Ensuring Compliance and Safety for Medical Devices
At Galileo Research, we specialize in guiding your non-clinical development journey with tailored strategies and precision-driven testing. Our approach integrates the preparation of a Biological Evaluation Plan (BEP), execution of biocompatibility tests, and the delivery of a comprehensive Biological Evaluation Report (BER)—all in compliance with ISO 10993-1 series, OECD standards, and Good Laboratory Practice (GLP).
Comprehensive Biocompatibility and Performance Testing
Our state-of-the-art services cover a wide range of biocompatibility assessments essential for regulatory submission and product approval, including:
- Genotoxicity
- Reproductive and Developmental Toxicity
- In Vitro Cytotoxicity
- Implant Toxicity at clinically relevant implantation sites
- Bio-Degradation Studies
- Irritation and Skin Sensitization
- Systemic Toxicity Evaluations
- Sample Preparation and Analysis
- Toxicokinetic Studies
- Immunotoxicology Assessments
Each test is performed using the most advanced methodologies to ensure accuracy, reproducibility and adherence to global regulatory expectations.
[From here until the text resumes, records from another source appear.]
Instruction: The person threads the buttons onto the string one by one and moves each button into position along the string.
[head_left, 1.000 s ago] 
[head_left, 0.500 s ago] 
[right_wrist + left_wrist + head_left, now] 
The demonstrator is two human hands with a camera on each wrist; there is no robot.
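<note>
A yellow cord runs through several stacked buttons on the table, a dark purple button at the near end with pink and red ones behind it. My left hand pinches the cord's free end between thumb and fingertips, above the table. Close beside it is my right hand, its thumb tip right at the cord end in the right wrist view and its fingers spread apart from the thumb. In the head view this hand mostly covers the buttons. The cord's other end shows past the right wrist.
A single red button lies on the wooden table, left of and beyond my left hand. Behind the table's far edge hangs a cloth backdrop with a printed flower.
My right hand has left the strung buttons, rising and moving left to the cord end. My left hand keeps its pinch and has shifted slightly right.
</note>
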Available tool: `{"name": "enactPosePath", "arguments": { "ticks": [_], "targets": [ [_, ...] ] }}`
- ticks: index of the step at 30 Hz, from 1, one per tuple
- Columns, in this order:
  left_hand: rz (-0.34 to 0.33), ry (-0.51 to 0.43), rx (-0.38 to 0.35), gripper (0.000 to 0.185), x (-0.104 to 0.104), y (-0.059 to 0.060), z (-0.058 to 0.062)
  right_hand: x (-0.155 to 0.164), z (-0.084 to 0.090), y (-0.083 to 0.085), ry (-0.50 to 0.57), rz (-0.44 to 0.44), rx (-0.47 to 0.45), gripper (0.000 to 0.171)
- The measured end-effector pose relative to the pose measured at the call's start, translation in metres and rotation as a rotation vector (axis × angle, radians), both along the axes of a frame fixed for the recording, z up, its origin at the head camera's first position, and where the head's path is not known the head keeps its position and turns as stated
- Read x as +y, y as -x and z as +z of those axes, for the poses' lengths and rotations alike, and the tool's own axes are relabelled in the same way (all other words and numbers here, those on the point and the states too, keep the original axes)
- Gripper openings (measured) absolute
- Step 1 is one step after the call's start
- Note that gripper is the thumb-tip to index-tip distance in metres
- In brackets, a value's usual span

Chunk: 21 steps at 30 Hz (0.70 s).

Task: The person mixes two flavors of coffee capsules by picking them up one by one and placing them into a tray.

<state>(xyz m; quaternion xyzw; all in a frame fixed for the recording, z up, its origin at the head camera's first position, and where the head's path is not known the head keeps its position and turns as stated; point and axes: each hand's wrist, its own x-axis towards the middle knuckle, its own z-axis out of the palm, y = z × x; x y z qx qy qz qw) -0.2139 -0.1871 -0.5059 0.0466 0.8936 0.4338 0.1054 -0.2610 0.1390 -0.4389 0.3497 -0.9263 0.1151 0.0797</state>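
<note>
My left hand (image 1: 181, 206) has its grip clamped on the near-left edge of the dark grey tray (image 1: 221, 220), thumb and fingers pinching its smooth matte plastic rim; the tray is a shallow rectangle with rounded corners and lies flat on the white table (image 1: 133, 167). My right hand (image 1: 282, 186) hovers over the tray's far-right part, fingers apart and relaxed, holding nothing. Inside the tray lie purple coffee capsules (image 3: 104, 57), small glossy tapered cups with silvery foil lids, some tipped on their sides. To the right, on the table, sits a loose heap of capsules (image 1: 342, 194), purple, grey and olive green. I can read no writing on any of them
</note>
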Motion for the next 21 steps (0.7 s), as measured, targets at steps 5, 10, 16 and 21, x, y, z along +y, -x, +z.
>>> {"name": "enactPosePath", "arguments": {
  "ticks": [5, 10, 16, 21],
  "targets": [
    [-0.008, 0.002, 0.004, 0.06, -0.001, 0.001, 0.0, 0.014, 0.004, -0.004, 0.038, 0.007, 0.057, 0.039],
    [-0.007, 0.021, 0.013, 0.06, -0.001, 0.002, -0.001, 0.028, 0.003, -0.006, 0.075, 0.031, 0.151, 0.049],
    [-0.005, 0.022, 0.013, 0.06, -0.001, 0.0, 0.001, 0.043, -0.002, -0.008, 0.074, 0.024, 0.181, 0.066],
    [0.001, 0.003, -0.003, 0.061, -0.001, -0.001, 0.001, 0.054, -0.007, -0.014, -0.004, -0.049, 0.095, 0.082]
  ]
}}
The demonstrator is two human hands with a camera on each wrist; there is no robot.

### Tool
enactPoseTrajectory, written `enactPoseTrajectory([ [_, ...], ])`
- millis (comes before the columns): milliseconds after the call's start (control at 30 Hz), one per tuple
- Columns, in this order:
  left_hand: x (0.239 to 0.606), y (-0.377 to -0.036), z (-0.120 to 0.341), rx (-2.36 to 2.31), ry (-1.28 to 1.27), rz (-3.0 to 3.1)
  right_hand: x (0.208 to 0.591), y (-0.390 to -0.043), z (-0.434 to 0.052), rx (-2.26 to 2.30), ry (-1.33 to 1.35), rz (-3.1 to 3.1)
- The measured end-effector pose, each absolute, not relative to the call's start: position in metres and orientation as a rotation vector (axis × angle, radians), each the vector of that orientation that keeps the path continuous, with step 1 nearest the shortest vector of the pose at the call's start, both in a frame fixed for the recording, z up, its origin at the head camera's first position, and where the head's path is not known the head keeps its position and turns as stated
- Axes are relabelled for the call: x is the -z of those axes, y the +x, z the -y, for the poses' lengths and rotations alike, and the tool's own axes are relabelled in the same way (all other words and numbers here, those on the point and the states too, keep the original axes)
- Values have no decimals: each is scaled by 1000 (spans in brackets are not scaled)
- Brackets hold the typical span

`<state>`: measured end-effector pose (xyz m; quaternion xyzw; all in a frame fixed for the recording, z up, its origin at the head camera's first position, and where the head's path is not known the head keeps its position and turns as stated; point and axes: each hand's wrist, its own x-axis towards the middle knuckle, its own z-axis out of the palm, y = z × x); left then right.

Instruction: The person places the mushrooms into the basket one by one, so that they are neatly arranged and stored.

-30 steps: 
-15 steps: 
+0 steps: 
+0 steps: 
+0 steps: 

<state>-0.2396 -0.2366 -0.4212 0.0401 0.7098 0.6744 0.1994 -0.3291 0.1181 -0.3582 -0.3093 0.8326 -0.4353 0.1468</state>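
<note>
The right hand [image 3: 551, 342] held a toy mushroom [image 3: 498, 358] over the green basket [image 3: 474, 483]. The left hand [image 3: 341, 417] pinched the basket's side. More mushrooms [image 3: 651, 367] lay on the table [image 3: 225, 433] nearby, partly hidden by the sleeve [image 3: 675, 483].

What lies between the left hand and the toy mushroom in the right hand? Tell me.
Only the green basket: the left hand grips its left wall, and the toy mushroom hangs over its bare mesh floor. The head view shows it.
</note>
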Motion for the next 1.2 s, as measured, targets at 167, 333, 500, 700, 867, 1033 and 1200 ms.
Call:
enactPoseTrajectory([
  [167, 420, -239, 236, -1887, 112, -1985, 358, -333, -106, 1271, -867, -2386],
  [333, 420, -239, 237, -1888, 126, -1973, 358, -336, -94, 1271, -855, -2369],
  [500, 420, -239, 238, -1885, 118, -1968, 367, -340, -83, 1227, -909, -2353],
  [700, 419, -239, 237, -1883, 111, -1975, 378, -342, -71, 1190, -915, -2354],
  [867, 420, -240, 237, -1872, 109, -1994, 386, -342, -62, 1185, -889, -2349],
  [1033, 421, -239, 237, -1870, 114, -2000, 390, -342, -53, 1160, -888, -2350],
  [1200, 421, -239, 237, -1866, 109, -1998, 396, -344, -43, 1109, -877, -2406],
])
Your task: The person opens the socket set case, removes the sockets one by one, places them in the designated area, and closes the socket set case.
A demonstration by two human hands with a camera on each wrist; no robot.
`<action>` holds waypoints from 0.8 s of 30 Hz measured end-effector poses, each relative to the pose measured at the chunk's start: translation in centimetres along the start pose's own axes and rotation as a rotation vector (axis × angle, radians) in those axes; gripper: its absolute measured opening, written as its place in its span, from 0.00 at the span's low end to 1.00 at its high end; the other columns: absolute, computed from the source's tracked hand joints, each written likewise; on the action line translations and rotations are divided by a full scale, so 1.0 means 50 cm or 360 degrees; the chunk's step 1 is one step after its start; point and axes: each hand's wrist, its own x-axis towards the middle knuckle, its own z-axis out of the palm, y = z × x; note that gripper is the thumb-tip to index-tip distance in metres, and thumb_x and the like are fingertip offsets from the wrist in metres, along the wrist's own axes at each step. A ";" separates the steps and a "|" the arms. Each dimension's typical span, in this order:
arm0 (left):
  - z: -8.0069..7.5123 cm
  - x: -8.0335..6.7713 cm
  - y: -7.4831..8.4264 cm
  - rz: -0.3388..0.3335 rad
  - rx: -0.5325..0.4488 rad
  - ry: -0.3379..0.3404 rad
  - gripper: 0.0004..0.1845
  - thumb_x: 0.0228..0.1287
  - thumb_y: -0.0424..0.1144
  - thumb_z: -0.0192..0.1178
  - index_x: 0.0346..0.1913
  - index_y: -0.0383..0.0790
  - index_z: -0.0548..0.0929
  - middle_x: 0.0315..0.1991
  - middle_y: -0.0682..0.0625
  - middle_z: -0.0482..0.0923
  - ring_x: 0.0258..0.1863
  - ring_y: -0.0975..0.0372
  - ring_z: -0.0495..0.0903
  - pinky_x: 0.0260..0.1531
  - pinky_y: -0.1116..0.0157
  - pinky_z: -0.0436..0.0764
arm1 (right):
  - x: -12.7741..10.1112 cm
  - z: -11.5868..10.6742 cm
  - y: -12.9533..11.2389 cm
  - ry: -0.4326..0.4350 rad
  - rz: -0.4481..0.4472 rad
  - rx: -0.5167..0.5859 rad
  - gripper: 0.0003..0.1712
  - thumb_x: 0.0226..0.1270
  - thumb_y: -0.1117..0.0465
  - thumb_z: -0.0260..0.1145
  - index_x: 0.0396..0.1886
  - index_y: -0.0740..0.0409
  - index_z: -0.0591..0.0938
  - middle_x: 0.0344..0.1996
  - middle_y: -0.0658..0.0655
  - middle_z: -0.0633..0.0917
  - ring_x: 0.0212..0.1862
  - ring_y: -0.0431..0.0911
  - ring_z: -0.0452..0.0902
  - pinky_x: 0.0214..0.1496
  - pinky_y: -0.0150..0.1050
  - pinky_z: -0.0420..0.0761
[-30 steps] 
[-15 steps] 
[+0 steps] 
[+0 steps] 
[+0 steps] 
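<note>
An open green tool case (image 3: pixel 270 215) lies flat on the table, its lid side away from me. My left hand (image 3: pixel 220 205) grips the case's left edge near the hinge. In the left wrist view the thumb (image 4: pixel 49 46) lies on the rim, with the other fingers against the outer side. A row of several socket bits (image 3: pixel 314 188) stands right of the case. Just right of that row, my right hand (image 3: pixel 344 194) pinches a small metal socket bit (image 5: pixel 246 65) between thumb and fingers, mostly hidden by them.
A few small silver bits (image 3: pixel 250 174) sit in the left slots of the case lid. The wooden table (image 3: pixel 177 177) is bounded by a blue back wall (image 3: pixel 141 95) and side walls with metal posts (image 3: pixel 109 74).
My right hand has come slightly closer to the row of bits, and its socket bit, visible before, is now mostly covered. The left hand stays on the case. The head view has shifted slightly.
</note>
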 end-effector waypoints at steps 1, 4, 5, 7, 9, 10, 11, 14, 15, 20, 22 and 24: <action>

Streamlined Support Throughout the Risk Management Process
We go beyond standard testing by embedding biological evaluations into a robust Risk Management Process, supporting your device’s compliance journey from concept to market. With our expertise:
- We review and analyze existing data to identify gaps.
- We recommend and execute the most relevant additional tests to meet your safety goals.
- We deliver actionable insights and a fully compliant Biological Evaluation Report to accelerate your submission process.